Derek Christopher, chief information officer at Hines & Associates, weighs in on security risks that midmarket IT leaders face every day and how the Midsize Enterprise Summit helps to alleviate their pain points.
According to a recent survey by security provider Arctic Wolf Networks, 95 percent of IT leaders are highly confident in their cybersecurity defense. However, many midmarket organizations struggle to defend against malicious activity. Senior IT leaders cover a wider range of responsibilities and lack the bandwidth to focus solely on security.
What’s worse is that these midmarket companies are becoming numb to security breaches, says Derek Christopher, chief information officer at Hines & Associates.
“We’re still at the lower end of the spectrum as far as taking security seriously.”
“You’re starting to hear more about organizations that are having breaches. My fear is that we’re becoming numb to it because we hear of it so much,” says Christopher. He adds that this is especially concerning for organizations working in healthcare responsible for protecting patient records, which have become valuable information for hackers today.
“For smaller organizations such as myself, we deal with a lot of small doctors’ offices where technology may not be at the forefront,” says Christopher. This can be particularly difficult for senior IT leaders, such as Christopher, who must work around the limitations of their customers. This leads to even greater security risks.
Christopher finds that interaction with his peers at events like the Midsize Enterprise Summit help quell his pain points.
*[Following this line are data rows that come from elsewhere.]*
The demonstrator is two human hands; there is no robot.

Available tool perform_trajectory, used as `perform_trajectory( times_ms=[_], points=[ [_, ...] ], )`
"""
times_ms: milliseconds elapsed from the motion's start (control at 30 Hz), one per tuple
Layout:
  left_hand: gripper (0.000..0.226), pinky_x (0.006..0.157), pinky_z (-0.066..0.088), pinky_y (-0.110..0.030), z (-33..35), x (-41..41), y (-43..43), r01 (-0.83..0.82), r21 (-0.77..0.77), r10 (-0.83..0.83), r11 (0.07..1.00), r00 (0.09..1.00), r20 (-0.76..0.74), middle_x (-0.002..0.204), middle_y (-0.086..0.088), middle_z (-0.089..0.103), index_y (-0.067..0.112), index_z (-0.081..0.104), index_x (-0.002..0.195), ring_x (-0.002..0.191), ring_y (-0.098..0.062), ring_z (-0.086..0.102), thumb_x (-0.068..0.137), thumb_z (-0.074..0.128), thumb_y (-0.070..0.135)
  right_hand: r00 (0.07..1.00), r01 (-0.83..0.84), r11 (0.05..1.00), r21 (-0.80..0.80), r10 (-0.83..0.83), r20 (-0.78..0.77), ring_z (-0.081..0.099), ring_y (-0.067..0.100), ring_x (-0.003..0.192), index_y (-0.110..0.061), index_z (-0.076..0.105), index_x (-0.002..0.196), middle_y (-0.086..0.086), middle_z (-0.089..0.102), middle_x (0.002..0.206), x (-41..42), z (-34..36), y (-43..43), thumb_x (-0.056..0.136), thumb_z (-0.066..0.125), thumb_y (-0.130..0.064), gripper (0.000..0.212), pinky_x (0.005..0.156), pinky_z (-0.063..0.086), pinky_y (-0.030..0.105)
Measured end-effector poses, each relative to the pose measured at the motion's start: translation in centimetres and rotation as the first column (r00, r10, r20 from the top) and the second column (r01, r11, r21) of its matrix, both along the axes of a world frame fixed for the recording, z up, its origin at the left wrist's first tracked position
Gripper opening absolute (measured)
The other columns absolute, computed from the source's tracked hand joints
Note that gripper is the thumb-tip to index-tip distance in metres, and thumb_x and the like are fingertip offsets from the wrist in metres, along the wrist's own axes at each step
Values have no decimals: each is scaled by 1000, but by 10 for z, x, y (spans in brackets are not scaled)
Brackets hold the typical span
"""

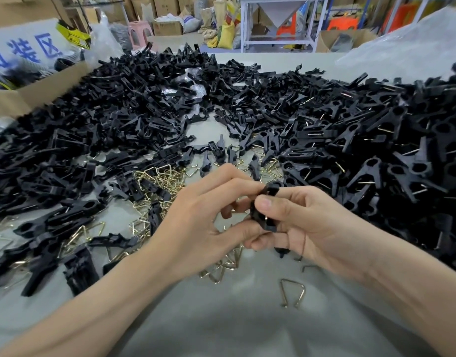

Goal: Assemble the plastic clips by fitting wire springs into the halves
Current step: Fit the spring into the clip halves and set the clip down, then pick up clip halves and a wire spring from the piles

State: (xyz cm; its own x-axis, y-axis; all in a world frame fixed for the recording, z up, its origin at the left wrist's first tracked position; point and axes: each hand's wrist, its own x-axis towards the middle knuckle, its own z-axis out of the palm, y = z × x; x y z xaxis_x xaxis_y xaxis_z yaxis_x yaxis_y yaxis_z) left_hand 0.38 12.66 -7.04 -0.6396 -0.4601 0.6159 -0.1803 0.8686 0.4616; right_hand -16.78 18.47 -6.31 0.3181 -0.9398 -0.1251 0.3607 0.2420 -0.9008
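Black plastic clip (264, 210) held over the grey table (221, 318), pinched by curled fingers of left hand (203, 217) and right hand (307, 222). Could snap apart or fly off from a crooked push on its wire spring (266, 218), barely showing.

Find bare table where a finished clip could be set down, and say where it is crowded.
Widest: the near table, around the lone spring. A small gap lies between the clip halves on the left and the clips on the right. Both heaps are crowded, as are the springs beyond the left hand.
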Motion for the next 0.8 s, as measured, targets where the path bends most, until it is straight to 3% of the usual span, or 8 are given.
perform_trajectory(
  times_ms=[233,367,467,567,600,667,700,800],
  points=[
    [42,67,50,-18,5,1,1,-46,83,53,996,994,-91,108,18,58,34,58,117,74,-10,59,79,72,22,985,170,985,-20,-170,-21,60,14,60,11,64,102,14,67,77,-11,16,-2,81,61,-11,30,56,51,18],
    [58,76,46,-15,-4,3,-8,-222,16,221,975,973,73,113,27,55,45,44,131,90,6,54,77,64,46,879,406,885,-230,-446,-166,60,12,59,-3,70,90,6,68,70,-42,55,-2,83,62,-12,14,56,50,18],
    [58,90,45,-40,-13,5,-18,-359,-12,347,933,892,289,122,21,49,48,39,129,107,3,46,75,58,52,593,638,581,-505,-790,-159,62,13,61,-11,70,82,3,69,68,-83,91,9,88,63,-12,10,57,50,20],
    [56,82,51,-45,-26,14,-30,-395,-82,396,915,840,370,116,22,60,55,47,117,93,-8,56,72,73,36,90,657,198,-728,-979,-185,65,5,67,-23,71,82,-9,70,68,-119,108,19,87,65,-19,9,63,53,23],
    [50,80,53,-46,-28,17,-32,-384,-66,380,921,848,369,112,28,58,59,52,111,90,-8,58,71,71,35,-71,607,147,-781,-969,-238,65,1,76,-26,71,85,-13,70,75,-131,107,20,87,65,-23,6,73,53,25],
    [47,75,55,-48,-29,22,-39,-346,-20,331,938,876,352,107,32,55,61,55,107,88,-9,61,71,67,35,-336,540,205,-816,-837,-432,55,8,110,-24,69,105,-8,66,106,-151,101,21,87,64,-36,23,96,42,27],
    [47,71,55,-47,-29,22,-41,-335,-3,315,942,885,343,105,31,54,61,55,107,87,-8,61,71,66,33,-409,539,251,-804,-756,-510,45,17,123,-22,66,115,-2,58,121,-157,97,20,87,62,-43,35,99,31,27],
    [38,67,53,-29,-21,19,-38,-331,8,307,944,885,349,101,31,54,53,62,93,80,5,58,70,75,25,-460,470,299,-830,-720,-520,32,25,130,-19,60,122,4,46,133,-146,89,9,90,56,-45,41,92,18,23]
  ],
)
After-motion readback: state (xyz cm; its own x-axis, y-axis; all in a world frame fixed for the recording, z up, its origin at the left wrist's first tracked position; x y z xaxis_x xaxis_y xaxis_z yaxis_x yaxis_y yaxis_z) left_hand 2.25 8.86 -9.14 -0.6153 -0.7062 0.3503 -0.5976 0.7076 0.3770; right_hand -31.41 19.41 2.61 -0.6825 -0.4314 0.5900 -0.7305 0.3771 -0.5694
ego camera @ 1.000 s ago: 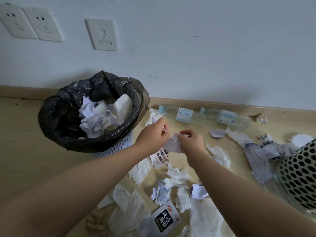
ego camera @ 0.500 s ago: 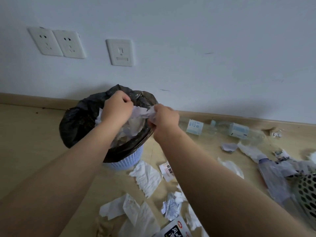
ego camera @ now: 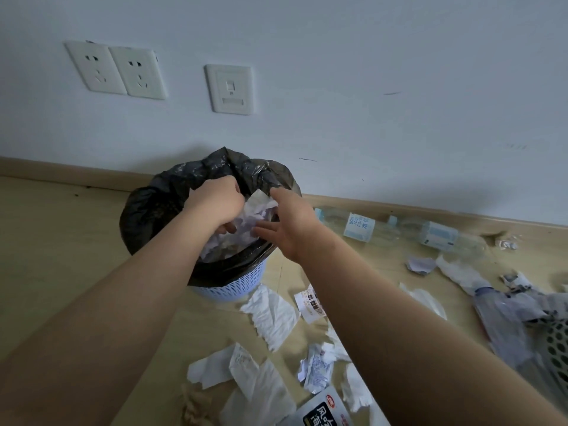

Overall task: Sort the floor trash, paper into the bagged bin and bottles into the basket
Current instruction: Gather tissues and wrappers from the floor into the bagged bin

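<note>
At the far left, against the skirting: bagged bin (ego camera: 153, 207), black liner draped over a pale blue lattice tub, heaped close to the rim with crumpled paper (ego camera: 261, 207). Over its mouth, left hand (ego camera: 215, 204), knuckles up, fingers (ego camera: 228, 228) curled down and closed on a wad of the crumpled paper. Just beside it, above the near-right rim, right hand (ego camera: 292, 232), fingers (ego camera: 261, 232) straight and spread apart, holding nothing, tips at the edge of the heap; touching it or not, hard to say.

Step in hand, by the look of it: getting this wad into the bin and settled.

- Push down toward the middle before letting go; no releasing on top of a pile this high, or back out onto the floor (ego camera: 61, 241).
- Press flat with the right palm to compact, straight down rather than sideways, since the tub looks light and likely to tip.
- Mind the liner: no dragging its edge inward or off the tub.

Rightward on the floor, just past the bin: paper scraps (ego camera: 270, 315) and a printed receipt (ego camera: 309, 302), all bound for the same bin. Along the skirting, two clear bottles (ego camera: 359, 226) lying end to end. Nearer and further right, a crushed bottle (ego camera: 504, 321) beside the perforated basket (ego camera: 559, 348) at the frame's edge. Those for the basket, not yet gathered. Plenty left to sort.
</note>
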Action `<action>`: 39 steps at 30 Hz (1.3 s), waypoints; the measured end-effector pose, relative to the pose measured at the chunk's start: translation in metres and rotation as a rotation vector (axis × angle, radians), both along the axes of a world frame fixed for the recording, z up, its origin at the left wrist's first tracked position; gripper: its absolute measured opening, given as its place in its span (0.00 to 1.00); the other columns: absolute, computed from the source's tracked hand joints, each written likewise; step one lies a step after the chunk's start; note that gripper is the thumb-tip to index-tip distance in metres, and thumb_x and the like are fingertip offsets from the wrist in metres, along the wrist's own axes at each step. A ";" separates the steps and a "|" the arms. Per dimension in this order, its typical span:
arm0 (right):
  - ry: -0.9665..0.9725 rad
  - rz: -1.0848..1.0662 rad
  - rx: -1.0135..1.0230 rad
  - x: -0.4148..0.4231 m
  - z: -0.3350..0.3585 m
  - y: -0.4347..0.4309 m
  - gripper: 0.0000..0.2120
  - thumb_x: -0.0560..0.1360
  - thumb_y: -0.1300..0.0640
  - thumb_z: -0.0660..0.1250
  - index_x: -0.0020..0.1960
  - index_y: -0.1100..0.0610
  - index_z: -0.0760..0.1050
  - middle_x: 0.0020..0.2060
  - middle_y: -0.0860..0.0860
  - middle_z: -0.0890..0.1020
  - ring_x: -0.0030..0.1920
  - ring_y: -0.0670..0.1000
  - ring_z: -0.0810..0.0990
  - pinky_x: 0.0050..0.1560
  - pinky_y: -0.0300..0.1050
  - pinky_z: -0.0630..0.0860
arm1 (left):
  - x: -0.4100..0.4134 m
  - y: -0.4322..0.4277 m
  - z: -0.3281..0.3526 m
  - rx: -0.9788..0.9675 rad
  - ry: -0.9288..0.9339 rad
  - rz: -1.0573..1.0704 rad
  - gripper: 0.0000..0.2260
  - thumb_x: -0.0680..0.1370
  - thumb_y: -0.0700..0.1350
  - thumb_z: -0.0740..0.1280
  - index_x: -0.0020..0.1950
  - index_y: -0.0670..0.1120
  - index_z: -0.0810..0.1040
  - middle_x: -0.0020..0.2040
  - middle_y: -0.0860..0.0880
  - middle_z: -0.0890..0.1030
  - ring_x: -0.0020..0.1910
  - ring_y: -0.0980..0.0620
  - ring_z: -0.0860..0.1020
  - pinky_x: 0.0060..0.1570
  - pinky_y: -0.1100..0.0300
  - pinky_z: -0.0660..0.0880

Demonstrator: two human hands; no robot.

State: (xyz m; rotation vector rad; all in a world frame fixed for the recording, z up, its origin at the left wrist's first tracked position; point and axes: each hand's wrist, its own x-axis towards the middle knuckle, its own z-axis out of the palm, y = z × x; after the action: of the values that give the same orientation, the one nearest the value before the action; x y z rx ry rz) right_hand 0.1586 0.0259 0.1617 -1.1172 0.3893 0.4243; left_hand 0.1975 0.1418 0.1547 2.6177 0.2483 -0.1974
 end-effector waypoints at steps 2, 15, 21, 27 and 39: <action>-0.014 -0.002 -0.120 0.000 0.000 -0.006 0.20 0.81 0.59 0.51 0.72 0.54 0.61 0.42 0.54 0.72 0.55 0.63 0.80 0.51 0.50 0.79 | 0.000 -0.005 0.002 0.116 -0.011 -0.046 0.11 0.78 0.39 0.53 0.53 0.49 0.72 0.42 0.47 0.80 0.33 0.48 0.83 0.48 0.53 0.78; 0.017 -0.038 -0.639 -0.025 -0.062 -0.098 0.08 0.79 0.63 0.56 0.53 0.60 0.73 0.36 0.53 0.77 0.31 0.50 0.75 0.33 0.41 0.71 | -0.025 -0.067 -0.011 0.030 -0.328 -0.405 0.10 0.79 0.44 0.56 0.51 0.47 0.76 0.48 0.50 0.77 0.45 0.49 0.76 0.43 0.55 0.74; 0.038 0.173 -0.891 -0.054 -0.108 -0.123 0.07 0.77 0.63 0.56 0.46 0.58 0.73 0.34 0.52 0.78 0.31 0.50 0.75 0.31 0.40 0.71 | -0.066 -0.113 -0.059 -0.062 -0.171 -0.700 0.09 0.79 0.45 0.56 0.50 0.47 0.75 0.40 0.54 0.72 0.37 0.54 0.73 0.33 0.60 0.65; -0.051 0.696 -1.455 -0.106 -0.155 -0.152 0.12 0.77 0.59 0.56 0.58 0.55 0.73 0.56 0.54 0.77 0.53 0.54 0.76 0.47 0.43 0.70 | -0.124 -0.120 -0.148 0.284 0.257 -0.962 0.09 0.79 0.41 0.55 0.57 0.42 0.69 0.61 0.40 0.70 0.52 0.41 0.74 0.44 0.54 0.68; -0.355 1.218 -1.660 -0.151 -0.188 -0.181 0.34 0.74 0.50 0.65 0.74 0.42 0.51 0.76 0.50 0.52 0.73 0.56 0.58 0.69 0.58 0.61 | -0.126 -0.080 -0.187 0.538 0.266 -0.957 0.25 0.77 0.40 0.62 0.72 0.49 0.58 0.61 0.43 0.70 0.53 0.46 0.74 0.49 0.54 0.73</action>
State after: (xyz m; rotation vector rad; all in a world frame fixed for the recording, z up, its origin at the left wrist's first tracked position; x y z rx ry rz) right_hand 0.0080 -0.1550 -0.0266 -3.0010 -0.4939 0.9761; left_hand 0.0711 0.0618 -0.0325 3.0040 -1.0216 -0.9010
Christopher says MES helps him talk to vendors about how they can help him become more efficient. There are other senior IT leaders who can attest to certain solutions and give recommendations on which ones best understand the needs of the midmarket.
He says MES has done a great job connecting IT leaders to vendors that understand issues facing the SMB audience and “the value proposition in presenting to midsize companies.”
By understanding risk and taking steps toward educating themselves on how to better position themselves for success, midmarket leaders can build strong security postures within their organizations.